Weighted empirical risk minimization is a common approach to prediction under distribution drift. This article studies its out-of-sample prediction error under nonstationarity. We provide a general decomposition of the excess risk into a learning term and an error term associated with distribution drift, and prove oracle inequalities for the learning error under mixing conditions. The learning bound holds uniformly over arbitrary weight classes and accounts for the effective sample size induced by the weight vector, the complexity of the weight and hypothesis classes, and potential data dependence.
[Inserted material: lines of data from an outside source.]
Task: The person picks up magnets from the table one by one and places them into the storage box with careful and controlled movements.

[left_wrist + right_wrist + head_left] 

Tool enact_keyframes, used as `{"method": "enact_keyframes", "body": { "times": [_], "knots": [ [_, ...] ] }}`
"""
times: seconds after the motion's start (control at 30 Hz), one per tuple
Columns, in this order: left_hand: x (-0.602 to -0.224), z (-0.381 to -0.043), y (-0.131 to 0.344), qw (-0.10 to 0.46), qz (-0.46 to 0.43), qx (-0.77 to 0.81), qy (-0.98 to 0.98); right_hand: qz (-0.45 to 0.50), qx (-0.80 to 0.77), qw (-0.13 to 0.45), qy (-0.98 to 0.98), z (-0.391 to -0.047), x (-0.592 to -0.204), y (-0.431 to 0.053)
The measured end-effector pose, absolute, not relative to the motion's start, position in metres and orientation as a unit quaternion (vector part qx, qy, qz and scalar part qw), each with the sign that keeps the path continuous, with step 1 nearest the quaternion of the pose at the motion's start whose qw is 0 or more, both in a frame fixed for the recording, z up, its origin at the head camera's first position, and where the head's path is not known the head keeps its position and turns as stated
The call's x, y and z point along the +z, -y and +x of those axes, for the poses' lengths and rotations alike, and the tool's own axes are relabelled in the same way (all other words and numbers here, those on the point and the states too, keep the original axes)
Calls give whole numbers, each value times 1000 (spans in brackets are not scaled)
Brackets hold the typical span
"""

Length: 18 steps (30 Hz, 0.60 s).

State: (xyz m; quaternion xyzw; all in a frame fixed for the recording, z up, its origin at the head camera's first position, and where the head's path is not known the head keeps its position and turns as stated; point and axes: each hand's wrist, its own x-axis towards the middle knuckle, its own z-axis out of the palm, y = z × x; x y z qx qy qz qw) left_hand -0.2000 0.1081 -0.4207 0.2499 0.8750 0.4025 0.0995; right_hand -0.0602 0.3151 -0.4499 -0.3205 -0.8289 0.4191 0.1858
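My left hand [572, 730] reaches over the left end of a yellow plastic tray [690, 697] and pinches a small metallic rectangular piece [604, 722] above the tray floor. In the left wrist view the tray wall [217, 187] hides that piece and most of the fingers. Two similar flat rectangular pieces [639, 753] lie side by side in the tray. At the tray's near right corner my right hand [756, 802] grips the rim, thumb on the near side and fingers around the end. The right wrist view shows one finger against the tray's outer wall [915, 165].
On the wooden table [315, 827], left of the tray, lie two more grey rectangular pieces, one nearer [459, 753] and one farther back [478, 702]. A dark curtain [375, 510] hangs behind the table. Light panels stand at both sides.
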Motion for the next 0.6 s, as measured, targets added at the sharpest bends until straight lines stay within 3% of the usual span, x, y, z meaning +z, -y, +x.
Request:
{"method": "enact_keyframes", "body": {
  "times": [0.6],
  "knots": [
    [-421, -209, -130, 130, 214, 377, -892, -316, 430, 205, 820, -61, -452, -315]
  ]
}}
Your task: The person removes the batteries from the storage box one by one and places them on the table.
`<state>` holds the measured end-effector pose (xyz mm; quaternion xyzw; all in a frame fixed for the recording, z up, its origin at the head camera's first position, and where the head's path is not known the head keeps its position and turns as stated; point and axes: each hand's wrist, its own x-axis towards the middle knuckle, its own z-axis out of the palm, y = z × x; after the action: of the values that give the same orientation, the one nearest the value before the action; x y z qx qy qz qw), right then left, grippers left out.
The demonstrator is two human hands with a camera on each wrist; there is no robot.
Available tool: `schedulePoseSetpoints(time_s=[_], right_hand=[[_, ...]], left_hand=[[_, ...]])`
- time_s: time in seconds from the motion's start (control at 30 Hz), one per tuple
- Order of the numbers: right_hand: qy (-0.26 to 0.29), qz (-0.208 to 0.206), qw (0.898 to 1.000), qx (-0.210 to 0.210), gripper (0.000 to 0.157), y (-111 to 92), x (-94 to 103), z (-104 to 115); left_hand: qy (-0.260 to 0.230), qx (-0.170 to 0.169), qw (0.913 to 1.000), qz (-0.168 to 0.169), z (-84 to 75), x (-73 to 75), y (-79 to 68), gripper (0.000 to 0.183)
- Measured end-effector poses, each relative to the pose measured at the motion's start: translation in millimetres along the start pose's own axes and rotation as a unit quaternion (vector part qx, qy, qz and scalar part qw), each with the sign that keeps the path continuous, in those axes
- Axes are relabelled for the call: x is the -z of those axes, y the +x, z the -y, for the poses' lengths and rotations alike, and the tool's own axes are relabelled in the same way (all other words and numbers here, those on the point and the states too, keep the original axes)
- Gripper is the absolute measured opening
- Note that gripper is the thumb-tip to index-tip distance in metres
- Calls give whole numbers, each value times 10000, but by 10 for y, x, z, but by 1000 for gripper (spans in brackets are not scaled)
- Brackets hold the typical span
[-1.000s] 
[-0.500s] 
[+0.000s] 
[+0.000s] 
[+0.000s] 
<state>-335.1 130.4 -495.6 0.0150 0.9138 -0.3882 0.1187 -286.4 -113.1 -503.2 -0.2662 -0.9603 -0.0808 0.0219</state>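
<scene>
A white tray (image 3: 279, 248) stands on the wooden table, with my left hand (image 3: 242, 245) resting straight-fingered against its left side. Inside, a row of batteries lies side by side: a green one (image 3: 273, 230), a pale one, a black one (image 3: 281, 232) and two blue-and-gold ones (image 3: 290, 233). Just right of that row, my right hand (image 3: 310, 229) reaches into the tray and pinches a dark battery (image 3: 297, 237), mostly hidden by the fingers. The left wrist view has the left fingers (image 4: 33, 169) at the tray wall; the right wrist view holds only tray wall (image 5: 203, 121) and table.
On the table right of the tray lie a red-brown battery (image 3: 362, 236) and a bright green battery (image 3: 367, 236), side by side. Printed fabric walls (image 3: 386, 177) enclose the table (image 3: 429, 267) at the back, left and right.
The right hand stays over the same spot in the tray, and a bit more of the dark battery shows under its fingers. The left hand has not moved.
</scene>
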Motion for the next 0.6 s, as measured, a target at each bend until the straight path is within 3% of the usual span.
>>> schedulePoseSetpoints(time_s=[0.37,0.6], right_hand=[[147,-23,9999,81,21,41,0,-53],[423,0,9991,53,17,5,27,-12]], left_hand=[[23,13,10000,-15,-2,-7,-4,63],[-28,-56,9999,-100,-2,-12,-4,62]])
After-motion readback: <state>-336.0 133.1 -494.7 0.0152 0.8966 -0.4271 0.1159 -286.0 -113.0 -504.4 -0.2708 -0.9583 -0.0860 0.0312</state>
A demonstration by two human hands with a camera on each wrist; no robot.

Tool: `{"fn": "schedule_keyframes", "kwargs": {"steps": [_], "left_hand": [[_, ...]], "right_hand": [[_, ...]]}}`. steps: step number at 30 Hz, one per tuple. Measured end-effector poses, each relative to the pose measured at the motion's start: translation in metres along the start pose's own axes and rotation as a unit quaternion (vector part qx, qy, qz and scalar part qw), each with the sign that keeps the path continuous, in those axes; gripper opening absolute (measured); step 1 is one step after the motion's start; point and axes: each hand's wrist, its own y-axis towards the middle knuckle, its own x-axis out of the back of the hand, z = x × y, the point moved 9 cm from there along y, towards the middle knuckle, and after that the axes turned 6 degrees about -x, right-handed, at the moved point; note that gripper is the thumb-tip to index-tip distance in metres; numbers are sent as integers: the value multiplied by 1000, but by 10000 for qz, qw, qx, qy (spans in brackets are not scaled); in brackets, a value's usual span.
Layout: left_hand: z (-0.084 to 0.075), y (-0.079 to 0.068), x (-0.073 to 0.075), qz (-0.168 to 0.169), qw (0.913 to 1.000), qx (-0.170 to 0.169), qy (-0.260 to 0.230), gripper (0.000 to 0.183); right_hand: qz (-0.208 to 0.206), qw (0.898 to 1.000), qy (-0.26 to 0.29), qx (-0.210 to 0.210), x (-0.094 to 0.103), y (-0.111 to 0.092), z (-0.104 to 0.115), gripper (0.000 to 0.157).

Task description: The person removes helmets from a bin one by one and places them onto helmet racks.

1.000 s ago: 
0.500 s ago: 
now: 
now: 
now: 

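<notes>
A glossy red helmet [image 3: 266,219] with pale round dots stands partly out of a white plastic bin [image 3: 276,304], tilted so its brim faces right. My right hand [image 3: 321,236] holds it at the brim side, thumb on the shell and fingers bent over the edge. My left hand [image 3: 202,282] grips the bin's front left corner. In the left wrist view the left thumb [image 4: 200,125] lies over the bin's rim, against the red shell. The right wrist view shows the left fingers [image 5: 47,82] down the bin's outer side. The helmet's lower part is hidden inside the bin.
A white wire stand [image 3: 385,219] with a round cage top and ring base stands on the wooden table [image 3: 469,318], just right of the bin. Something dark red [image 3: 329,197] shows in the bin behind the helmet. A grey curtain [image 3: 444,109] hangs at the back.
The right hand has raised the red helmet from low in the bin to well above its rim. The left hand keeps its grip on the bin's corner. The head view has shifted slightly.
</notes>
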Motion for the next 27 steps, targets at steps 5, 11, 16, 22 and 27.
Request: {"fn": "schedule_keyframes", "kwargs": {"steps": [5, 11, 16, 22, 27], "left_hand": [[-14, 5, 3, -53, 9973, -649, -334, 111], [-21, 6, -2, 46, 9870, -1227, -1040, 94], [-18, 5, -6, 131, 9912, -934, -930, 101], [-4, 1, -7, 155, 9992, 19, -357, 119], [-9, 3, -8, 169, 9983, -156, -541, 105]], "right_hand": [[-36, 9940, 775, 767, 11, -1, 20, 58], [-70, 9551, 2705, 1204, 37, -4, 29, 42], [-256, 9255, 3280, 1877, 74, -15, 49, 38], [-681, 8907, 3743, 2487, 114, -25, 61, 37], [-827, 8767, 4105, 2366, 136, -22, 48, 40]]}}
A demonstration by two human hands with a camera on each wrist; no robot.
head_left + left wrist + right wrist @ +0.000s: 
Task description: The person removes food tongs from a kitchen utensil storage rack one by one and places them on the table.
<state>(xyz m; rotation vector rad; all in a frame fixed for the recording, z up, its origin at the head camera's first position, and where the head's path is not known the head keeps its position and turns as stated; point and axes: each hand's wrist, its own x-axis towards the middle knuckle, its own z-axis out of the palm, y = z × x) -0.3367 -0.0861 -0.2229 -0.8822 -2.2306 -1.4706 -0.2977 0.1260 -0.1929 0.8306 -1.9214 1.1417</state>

We illustrate the applicability and sharpness of our results in (auto-) regression problems with linear models, basis approximations, and neural networks, recovering minimax-optimal rates (up to logarithmic factors) when specialized to unweighted and stationary settings.

翻译：加权经验风险最小化是应对分布漂移预测问题的常用方法。本文研究其在非平稳条件下的样本外预测误差。我们将超额风险分解为学习项与分布漂移引起的误差项，并给出混合条件下学习误差的Oracle不等式。该学习界对任意权重类一致成立，且考虑了权重向量诱导的有效样本量、权重类与假设类的复杂度以及潜在的数据依赖性。通过在线性模型、基近似与神经网络的（自）回归问题中验证，我们展示了结果的适用性和最优性——当特化为无加权与平稳场景时，能恢复至极小极大最优收敛速率（对数因子除外）。